RECORDS FOR PROCESSING section start

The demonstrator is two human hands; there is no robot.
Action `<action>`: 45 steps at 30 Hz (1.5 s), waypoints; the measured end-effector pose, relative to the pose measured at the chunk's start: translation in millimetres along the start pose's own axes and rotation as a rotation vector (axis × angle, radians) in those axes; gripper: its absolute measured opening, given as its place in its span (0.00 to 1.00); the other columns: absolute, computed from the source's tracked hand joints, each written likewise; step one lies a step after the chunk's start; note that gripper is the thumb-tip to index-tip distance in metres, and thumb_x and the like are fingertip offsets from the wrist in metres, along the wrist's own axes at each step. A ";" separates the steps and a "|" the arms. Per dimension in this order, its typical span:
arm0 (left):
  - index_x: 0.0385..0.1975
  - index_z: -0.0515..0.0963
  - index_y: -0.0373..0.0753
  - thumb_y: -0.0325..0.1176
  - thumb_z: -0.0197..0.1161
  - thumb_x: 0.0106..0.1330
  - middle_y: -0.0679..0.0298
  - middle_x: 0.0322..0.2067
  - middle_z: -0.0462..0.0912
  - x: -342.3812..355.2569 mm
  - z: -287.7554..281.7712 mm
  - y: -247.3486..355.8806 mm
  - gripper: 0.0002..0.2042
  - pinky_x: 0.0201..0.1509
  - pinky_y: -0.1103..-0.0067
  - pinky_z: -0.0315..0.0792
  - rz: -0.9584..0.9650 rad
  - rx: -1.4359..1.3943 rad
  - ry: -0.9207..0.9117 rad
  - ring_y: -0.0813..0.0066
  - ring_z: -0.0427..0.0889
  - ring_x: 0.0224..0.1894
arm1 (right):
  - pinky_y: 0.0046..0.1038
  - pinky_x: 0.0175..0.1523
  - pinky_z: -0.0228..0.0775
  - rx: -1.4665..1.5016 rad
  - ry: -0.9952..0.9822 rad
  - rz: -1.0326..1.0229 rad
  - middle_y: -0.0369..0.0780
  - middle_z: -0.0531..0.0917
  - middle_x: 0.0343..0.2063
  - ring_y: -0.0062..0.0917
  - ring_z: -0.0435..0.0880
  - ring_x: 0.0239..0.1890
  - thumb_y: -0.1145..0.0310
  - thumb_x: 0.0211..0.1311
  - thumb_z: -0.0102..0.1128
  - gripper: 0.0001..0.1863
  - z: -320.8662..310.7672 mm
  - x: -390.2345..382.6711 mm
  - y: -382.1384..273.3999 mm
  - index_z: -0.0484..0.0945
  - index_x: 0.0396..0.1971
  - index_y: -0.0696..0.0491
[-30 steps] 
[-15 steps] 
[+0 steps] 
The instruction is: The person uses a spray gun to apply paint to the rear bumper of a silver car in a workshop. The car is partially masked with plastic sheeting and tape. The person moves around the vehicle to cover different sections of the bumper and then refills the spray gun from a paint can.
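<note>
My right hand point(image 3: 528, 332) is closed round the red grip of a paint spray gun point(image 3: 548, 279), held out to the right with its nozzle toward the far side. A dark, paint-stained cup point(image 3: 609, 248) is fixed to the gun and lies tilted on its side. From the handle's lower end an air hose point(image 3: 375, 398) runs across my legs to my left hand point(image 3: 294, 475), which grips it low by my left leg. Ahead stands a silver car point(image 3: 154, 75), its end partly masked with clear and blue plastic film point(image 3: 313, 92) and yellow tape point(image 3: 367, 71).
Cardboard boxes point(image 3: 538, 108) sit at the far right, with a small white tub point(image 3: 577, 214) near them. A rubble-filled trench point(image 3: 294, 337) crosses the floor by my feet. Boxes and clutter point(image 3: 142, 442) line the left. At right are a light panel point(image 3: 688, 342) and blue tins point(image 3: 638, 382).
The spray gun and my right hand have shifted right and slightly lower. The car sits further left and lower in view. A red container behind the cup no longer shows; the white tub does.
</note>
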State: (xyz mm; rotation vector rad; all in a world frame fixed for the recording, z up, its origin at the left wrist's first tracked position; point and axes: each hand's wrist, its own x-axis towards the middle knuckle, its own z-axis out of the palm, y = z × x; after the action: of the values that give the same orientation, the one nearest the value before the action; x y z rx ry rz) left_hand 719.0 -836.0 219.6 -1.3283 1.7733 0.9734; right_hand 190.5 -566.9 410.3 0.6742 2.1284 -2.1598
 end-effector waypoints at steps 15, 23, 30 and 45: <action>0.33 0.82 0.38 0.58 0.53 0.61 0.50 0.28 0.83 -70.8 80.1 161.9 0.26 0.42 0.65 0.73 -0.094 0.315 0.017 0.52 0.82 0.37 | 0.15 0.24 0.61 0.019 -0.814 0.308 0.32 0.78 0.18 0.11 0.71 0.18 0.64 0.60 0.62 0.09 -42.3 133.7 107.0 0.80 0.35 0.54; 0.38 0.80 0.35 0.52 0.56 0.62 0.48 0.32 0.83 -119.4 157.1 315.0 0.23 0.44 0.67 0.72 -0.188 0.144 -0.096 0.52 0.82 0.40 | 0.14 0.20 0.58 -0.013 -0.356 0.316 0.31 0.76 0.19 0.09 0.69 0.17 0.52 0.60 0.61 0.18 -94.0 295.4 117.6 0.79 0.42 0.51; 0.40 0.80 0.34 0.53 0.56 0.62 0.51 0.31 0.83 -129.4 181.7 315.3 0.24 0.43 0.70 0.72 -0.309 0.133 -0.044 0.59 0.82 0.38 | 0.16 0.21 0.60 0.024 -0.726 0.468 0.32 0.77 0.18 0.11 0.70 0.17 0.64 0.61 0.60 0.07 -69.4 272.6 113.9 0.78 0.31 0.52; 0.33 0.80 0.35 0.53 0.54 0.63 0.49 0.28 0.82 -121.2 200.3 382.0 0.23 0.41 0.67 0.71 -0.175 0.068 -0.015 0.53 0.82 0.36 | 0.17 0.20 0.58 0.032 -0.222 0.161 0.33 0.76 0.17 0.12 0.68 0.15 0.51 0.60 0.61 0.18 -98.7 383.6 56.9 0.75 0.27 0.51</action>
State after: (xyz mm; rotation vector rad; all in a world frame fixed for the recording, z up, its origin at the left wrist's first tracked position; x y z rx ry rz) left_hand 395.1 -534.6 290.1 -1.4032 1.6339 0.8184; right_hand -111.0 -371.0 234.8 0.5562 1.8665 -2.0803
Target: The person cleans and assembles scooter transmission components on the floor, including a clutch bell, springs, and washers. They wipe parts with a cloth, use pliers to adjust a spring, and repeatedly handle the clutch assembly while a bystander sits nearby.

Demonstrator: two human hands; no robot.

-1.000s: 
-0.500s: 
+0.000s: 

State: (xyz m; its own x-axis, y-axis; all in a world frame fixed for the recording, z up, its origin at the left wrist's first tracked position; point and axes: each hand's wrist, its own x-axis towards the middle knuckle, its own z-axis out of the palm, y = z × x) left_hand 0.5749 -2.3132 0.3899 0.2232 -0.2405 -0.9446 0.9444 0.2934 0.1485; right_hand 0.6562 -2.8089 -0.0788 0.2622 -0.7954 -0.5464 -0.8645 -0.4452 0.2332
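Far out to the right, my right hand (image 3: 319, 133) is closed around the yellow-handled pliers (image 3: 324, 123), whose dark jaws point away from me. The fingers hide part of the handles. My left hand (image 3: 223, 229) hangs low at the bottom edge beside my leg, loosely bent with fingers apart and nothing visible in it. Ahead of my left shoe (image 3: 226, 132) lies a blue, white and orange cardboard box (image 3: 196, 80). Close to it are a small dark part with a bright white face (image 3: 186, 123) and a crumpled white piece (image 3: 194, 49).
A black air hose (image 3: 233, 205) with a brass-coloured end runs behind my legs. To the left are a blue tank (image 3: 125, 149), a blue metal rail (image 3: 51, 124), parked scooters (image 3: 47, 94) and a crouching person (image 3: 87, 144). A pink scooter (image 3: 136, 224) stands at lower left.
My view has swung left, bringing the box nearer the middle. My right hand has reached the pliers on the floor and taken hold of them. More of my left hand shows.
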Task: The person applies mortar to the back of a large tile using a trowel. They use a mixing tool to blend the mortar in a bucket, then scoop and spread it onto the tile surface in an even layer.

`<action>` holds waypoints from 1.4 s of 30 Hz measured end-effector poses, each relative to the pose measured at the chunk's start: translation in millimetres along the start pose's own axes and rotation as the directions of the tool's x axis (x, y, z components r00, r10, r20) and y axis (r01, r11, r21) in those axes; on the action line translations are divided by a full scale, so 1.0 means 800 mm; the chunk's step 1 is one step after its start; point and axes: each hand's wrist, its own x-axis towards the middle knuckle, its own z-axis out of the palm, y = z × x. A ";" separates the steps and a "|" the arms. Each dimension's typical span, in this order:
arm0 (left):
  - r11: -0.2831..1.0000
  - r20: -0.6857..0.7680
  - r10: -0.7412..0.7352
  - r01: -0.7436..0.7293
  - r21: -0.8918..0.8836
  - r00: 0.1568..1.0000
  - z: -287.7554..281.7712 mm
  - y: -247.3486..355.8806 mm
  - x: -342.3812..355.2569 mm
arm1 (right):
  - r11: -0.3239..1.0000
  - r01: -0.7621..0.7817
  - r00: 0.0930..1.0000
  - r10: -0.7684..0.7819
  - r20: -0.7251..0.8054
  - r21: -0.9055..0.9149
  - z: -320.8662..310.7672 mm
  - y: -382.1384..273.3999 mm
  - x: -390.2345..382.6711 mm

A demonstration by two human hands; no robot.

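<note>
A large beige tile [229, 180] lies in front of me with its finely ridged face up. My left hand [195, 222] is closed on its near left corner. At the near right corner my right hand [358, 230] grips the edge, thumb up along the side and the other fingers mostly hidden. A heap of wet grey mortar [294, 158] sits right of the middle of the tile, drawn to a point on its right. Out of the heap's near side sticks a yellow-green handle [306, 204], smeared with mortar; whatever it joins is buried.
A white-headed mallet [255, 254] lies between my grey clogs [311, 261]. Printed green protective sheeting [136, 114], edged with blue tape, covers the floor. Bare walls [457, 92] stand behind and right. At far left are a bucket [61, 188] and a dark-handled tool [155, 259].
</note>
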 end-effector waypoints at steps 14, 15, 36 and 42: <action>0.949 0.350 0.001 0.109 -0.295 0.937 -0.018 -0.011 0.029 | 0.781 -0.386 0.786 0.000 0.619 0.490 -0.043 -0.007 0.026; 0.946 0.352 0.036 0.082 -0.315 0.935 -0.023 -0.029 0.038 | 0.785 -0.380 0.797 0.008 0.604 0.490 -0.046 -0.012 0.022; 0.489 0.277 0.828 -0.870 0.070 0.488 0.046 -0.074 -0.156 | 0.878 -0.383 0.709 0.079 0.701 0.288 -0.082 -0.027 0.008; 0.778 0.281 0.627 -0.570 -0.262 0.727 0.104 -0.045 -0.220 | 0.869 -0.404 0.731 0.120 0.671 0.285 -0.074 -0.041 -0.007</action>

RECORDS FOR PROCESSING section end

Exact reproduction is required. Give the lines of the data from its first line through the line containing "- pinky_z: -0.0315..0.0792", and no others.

The demonstrator is two human hands; there is no robot.
Action `<action>`: 45 steps at 30 Hz (1.5 s), waypoints; the measured end-effector pose, relative to the pose measured at the chunk's start: translation in millimetres along the start pose's own axes and rotation as a rotation vector (axis × angle, radians) in those axes; gripper: its absolute measured opening, given as its place in its span (0.00 to 1.00); the other columns: absolute, computed from the source's tracked hand joints, each written likewise; step one lies a step after the chunk's start; note that gripper is the thumb-tip to index-tip distance in metres, and thumb_x and the like are fingertip offsets from the wrist in metres, along the wrist's own axes at each step. A ";" separates the steps and a "|" the arms. Per dimension in this order, its typical span:
arm0 (left):
  - index_x: 0.0385..0.1975
  - index_z: -0.0515..0.0963
  - index_y: -0.0373..0.0753
  - thumb_y: -0.0325..0.1176
  - thumb_z: -0.0197..0.1161
  - thumb_x: 0.0106..0.1330
  - middle_y: -0.0679..0.0298
  - middle_x: 0.0322..0.2067
  - middle_z: -0.0462..0.0912
  - x: -342.3812..355.2569 mm
  - z: -287.7554..281.7712 mm
  - y: -247.3486..355.8806 mm
  - gripper: 0.0002..0.2042
  - pinky_x: 0.0201..0.1509
  - pinky_y: -0.1103..-0.0067
  - pinky_z: -0.0315..0.0792

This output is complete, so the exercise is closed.